• [REQUIRED WORK] Given the material below, output exactly the lines from the line with "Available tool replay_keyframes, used" to the line with "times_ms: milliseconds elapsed", both ends included, and no other lines.

• [DATASET EXTRACT]
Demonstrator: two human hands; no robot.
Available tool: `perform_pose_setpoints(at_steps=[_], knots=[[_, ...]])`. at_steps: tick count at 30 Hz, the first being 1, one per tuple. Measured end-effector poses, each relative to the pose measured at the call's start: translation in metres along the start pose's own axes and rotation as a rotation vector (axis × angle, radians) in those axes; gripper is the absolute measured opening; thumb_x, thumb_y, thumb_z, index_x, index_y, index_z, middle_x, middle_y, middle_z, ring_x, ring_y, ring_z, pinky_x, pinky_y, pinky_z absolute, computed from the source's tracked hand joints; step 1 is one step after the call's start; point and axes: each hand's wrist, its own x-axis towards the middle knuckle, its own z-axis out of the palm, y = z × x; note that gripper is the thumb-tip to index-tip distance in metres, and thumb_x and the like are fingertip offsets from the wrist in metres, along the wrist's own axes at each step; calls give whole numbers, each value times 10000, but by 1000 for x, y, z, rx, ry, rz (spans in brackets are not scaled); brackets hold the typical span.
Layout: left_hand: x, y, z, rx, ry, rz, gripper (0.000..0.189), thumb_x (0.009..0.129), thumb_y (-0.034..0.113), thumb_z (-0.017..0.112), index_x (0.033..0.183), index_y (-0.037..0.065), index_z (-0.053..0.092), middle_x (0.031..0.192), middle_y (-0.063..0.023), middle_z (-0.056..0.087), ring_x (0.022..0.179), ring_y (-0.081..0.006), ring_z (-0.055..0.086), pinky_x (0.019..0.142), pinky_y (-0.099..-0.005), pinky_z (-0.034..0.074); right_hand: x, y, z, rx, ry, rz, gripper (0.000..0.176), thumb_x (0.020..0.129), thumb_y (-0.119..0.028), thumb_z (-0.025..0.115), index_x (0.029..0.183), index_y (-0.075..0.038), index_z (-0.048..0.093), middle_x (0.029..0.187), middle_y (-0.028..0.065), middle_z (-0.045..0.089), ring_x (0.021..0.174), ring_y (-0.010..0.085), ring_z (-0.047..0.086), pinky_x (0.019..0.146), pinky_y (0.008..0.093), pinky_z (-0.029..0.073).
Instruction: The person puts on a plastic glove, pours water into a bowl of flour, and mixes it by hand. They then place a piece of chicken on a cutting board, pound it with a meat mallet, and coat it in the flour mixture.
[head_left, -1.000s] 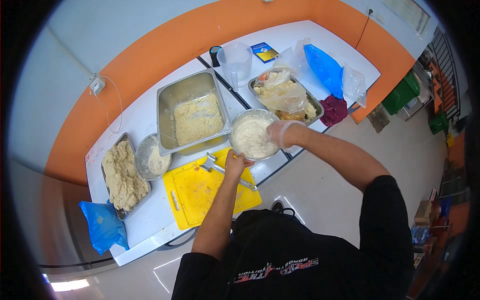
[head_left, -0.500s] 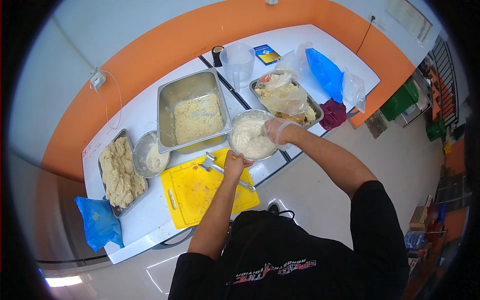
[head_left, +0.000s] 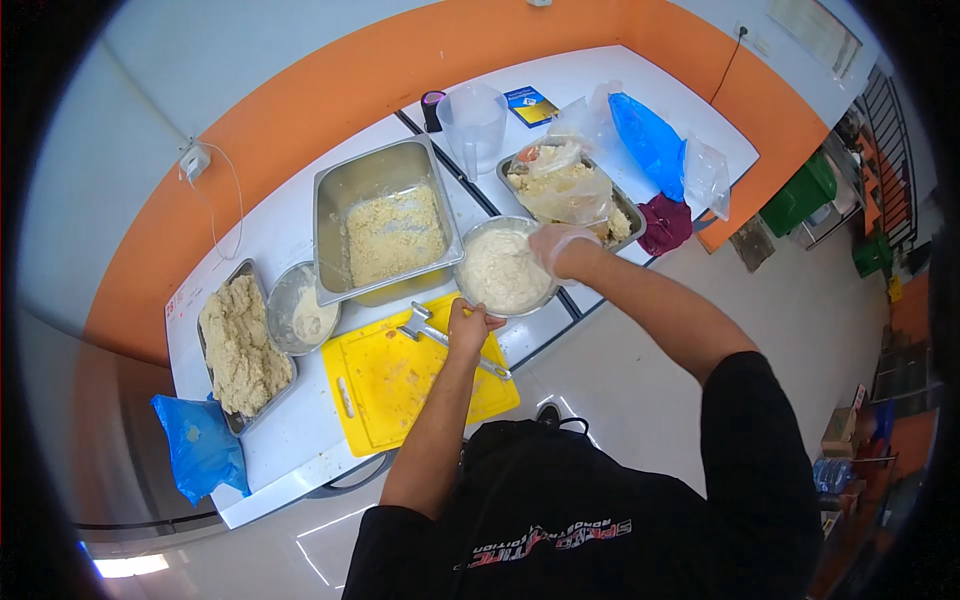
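Observation:
A round metal bowl [head_left: 463, 277] holds a pale, thick, batter-like mix [head_left: 503, 268]. My left hand [head_left: 472, 326] is closed on the bowl's near rim, beside the yellow cutting board [head_left: 385, 392]. At the bowl's right edge is my right hand [head_left: 562, 250] in a clear plastic glove; its fingers show too poorly to tell whether they hold anything. A metal meat mallet [head_left: 440, 338] lies across the board, its handle passing close by my left wrist. Behind the bowl stands a deep steel pan [head_left: 322, 222] with a layer of crumbs on its bottom.
On the left are a tray of pale crumbly mix [head_left: 240, 345], a smaller bowl with white powder [head_left: 290, 318] and a blue bag [head_left: 200, 450]. A clear jug [head_left: 474, 120] stands behind; a bag-covered tray [head_left: 640, 215] and maroon cloth [head_left: 665, 225] lie right.
My right hand has moved up and rightward, from inside the bowl to its right edge. More of the mix's surface shows. My left hand stays on the rim.

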Motion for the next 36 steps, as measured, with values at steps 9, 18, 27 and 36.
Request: perform_pose_setpoints(at_steps=[9, 18, 27, 36], knots=[[4, -1, 4, -88, -36, 15, 133, 952, -4, 447, 969, 4, 315, 897, -237, 564, 708, -325, 695, 656, -381, 627, 8, -16, -1, -89, -205, -133, 192, 809, -66, 551, 898, 1, 708, 906, 228, 694, 907, 337, 690, 783, 399, 539], [7, -5, 3, -87, -17, -13, 142, 966, 26, 451, 966, 31, 309, 875, -247, 608, 742, -339, 703, 616, -348, 595, -18, -15, -11, -89, -227, -204, 191, 824, -108, 557, 880, -2, 705, 906, 221, 693, 883, 336, 689, 780, 403, 539], [9, -2, -2, -66, -12, 22, 147, 966, 26, 457, 952, 35, 311, 870, -239, 595, 770, -342, 698, 687, -393, 621, -18, -2, -24, -85, -293, -46, 237, 818, -111, 571, 986, 5, 692, 1076, 240, 665, 981, 335, 672, 840, 400, 530], [7, -1, -3, -63, -13, 25, 135, 964, 17, 453, 948, 16, 319, 853, -241, 600, 743, -335, 700, 650, -373, 624, 5, 4, 3, 16, -17, 62, 167, 778, -74, 559, 822, 5, 699, 912, 233, 683, 869, 342, 683, 786, 393, 536]])
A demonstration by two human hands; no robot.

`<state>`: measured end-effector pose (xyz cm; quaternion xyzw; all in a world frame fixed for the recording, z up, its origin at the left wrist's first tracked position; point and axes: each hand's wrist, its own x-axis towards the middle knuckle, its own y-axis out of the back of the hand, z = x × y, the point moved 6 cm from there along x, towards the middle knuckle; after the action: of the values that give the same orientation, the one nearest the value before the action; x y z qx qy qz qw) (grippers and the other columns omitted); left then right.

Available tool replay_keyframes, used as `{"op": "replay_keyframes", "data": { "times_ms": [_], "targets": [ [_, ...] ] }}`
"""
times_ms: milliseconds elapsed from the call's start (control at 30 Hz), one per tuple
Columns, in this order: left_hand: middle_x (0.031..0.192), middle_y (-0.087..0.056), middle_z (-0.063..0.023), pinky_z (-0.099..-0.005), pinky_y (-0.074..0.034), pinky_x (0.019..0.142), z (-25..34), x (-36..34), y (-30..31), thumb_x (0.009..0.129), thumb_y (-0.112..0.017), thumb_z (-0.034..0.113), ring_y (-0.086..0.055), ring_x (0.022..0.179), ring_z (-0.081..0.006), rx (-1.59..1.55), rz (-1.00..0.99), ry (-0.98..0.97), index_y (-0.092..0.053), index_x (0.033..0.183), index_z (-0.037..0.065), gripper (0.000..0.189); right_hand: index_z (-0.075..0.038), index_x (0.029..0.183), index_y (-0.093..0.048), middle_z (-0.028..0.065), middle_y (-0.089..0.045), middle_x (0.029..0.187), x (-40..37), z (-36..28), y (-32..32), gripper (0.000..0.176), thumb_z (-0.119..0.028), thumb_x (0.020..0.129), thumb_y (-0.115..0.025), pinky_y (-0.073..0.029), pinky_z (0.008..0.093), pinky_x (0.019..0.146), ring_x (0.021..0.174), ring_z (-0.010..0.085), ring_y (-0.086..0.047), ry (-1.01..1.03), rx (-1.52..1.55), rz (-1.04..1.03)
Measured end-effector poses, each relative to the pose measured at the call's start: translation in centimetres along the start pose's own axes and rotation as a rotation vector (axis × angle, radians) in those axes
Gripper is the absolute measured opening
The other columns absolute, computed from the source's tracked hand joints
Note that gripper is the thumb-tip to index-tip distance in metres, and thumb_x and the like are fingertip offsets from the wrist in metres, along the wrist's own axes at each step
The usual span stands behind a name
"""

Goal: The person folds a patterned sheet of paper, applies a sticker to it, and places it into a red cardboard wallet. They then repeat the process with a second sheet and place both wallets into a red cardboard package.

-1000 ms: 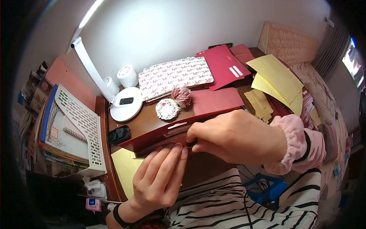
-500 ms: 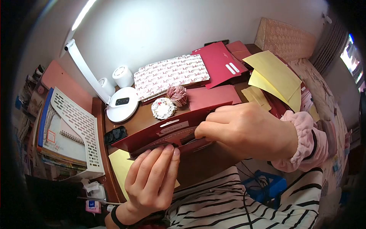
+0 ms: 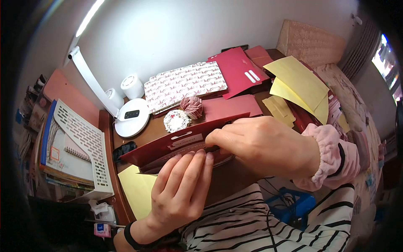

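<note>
A dark red paper packet [image 3: 152, 148] is held above the desk, with a slot-shaped hole and a pale printed label on its raised panel. My left hand [image 3: 180, 189] grips its near edge around the middle, fingers straight and pressed together, the thumb hidden behind. At the packet's right end my right hand [image 3: 264, 147] is closed on it, thumb and bent fingers reaching into the fold. What those fingertips touch inside is hidden. Just beyond the packet lie a round bundle of white patterned strips [image 3: 176, 121] and a bundle of pinkish-red strips [image 3: 191, 108].
A white desk lamp [image 3: 132, 118] stands back left, near a white file rack [image 3: 100, 157]. Patterned sheets [image 3: 184, 86], red folders [image 3: 237, 69] and yellow paper [image 3: 296, 82] lie along the back and right. Another yellow sheet [image 3: 136, 189] lies front left.
My left hand has slid to the right along the packet's near edge, closer to my right hand. My right hand has shifted slightly left, and the whole view has moved a little.
</note>
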<state>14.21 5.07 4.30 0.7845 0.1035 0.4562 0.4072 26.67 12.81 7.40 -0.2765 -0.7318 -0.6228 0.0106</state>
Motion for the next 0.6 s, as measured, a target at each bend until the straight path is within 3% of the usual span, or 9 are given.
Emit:
{"op": "replay_keyframes", "data": {
  "times_ms": [333, 400, 500, 600],
  "targets": [
    [0.105, -0.068, -0.0152, -0.0394, -0.056, 0.087, 0.0, 0.2, 0.1, 0.081, -0.062, 0.004, -0.068, 0.093, -0.0254, -0.007, 0.021, -0.001, -0.073, 0.104, -0.005, 0.028, -0.002, 0.092, -0.055, 0.0112, -0.062, 0.081, -1.2, 0.6, 1.2, 0.012, -0.006, 0.082, -0.059, -0.056, 0.0377, 0.067, 0.080, 0.0296, -0.067, 0.031, -0.138, 0.066],
    [0.107, -0.067, -0.0155, -0.0418, -0.054, 0.087, 0.0, 0.2, 0.2, 0.081, -0.075, 0.004, -0.067, 0.096, -0.0285, -0.064, -0.036, 0.042, -0.071, 0.110, -0.005, 0.030, -0.003, 0.093, -0.056, 0.0105, -0.062, 0.081, -1.2, 0.5, 0.9, 0.012, -0.007, 0.083, -0.059, -0.056, 0.0375, 0.067, 0.079, 0.0285, -0.068, 0.035, -0.168, 0.063],
    [0.106, -0.068, -0.0151, -0.0419, -0.054, 0.088, -0.1, 0.3, 0.2, 0.081, -0.075, 0.003, -0.067, 0.096, -0.0281, -0.064, -0.043, 0.046, -0.071, 0.110, -0.005, 0.031, -0.004, 0.093, -0.056, 0.0101, -0.062, 0.081, -1.2, 0.7, 0.9, 0.011, -0.008, 0.083, -0.059, -0.055, 0.0372, 0.066, 0.078, 0.0277, -0.068, 0.024, -0.128, 0.110],
    [0.104, -0.068, -0.0153, -0.0389, -0.055, 0.086, -0.2, 0.3, 0.0, 0.078, -0.064, 0.004, -0.067, 0.093, -0.0261, -0.041, 0.020, 0.013, -0.073, 0.103, -0.006, 0.028, -0.004, 0.094, -0.056, 0.0099, -0.062, 0.082, -1.0, 0.7, 0.6, 0.012, -0.009, 0.083, -0.059, -0.055, 0.0369, 0.065, 0.078, 0.0275, -0.068, 0.006, -0.121, 0.118]
  ]
}}
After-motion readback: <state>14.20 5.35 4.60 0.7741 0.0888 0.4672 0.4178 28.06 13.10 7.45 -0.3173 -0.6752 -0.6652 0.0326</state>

• [EXERCISE RESULT]
Available tool replay_keyframes, used as `{"op": "replay_keyframes", "data": { "times_ms": [_], "targets": [ [_, ...] ] }}`
"""
times_ms: milliseconds elapsed from the call's start (control at 30 Hz), one per tuple

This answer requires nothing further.